A Holiday Essay for Photographers

A Holiday Essay for Photographers

The holidays can be hard for people. I understand this. So my advice is to focus on things you enjoy v. concentrating on things (or relationships) you DO NOT have. Also, following your passion is a great way to feel better. So – with all that:

A word of encouragement and a lesson:

I want to share just how precious each millimeter of each frame of each photograph is to me.

When I first put my eye up to the camera, each and every time, I am reminded of what it felt like to be a little boy opening a Christmas gift. It still feels that way. I get lost in the viewfinder and many human infirmities simply seem to disappear.

It’s as if I am about to go on a journey.

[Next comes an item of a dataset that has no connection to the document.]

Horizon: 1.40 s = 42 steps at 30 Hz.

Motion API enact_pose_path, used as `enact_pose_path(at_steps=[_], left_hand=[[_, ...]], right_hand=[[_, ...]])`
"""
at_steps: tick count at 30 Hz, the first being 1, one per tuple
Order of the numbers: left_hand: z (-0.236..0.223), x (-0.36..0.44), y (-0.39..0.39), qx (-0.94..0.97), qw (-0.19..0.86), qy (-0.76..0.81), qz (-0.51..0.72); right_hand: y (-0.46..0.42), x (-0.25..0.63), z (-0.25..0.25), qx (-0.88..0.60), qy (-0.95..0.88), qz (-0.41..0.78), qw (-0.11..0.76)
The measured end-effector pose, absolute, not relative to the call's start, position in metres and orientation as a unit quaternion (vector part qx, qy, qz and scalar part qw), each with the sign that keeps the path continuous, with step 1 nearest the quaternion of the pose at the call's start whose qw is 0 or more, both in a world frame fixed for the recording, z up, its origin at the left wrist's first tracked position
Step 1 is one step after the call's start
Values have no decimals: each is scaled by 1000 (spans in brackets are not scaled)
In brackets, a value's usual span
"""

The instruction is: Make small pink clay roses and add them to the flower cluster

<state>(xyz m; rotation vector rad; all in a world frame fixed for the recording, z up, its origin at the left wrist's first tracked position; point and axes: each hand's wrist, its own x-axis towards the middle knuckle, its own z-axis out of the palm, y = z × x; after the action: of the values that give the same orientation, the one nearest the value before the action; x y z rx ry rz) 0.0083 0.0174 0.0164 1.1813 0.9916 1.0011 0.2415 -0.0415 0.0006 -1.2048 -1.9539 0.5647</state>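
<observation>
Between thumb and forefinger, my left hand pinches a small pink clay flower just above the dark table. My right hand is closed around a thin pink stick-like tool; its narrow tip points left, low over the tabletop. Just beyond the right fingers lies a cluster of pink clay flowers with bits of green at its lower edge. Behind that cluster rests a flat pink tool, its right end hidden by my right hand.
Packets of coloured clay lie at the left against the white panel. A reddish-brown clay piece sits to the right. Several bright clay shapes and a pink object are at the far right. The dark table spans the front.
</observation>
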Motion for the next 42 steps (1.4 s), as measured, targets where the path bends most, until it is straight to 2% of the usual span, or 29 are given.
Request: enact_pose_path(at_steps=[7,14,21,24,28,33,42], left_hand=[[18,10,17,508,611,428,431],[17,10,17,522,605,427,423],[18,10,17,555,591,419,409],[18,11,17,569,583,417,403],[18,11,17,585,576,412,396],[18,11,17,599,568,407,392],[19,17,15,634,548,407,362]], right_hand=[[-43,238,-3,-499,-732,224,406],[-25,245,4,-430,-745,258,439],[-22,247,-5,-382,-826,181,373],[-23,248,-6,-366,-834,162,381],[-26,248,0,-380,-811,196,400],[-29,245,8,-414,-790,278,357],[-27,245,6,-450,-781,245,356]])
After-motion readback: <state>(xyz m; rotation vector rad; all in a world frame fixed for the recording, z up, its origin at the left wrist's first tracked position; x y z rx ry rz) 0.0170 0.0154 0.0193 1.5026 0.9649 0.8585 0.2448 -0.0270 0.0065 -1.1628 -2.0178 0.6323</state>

I am searching for something. Looking for a moment in time that is precious, special and unique and I seek it out so that I might protect the memory of that moment for myself and others.

When I find that moment, I try to settle into it. I try to block out everything else. I try to be as honest and open with my feelings as I can be. I try to “feel” my way to the photograph. My focus is not on the camera but the story and the obligation I feel to tell it. Not just to tell it, but to tell it well. I wait, I listen, I feel, I experience the “zone” and then I seek the perfect shot.

I try as best I can to get out of the way of the story. I let the story tell itself. I move slowly, deliberately, carefully, trying not to unbalance the harmony of that perfect moment. As someone who’s old and has experience, I realize that the space between the notes is where music really happens and so it goes for a photograph. It’s often the negative space, the things I choose NOT to include in the frame, that helps tell the perfect story.

For photography to be practiced at the highest level, we have to seek the perfect photo with our hearts, not with our minds. Once I realized that, everything changed for me. Maybe it will help you too?

You don’t need to be the biggest, the strongest, the prettiest, or the richest to succeed in photography. You don’t need the best camera, lens or software. All you need is heart.

Someone out there is struggling with their photography right now. Someone out there needs to know that it’s okay to use photography as a vehicle to share their emotions. It won’t resonate on the chat forums and it won’t get you social media followers, but giving into it will make you a high priest or priestess of memory protection. And that may be the biggest gift of all this holiday season.


I’m rooting for you and Happy Holidays.

5 Responses

  1. A beautifully written piece. This, coupled with the comments and suggestions you made during your review of my portfolio at The Festival of the Cranes last month, gives me much encouragement and my skills and confidence have already improved. Thank you.

  2. Thanks Scott. Every time I pick up my camera part of m goes back to holding my Dad’s in the 1980’s. I remember learning to load film and read the light meter on the old Canon EF with my Dad’s guidance. That is the magic I still get from holding any camera…and the joy of passing it on to my kids…priceless.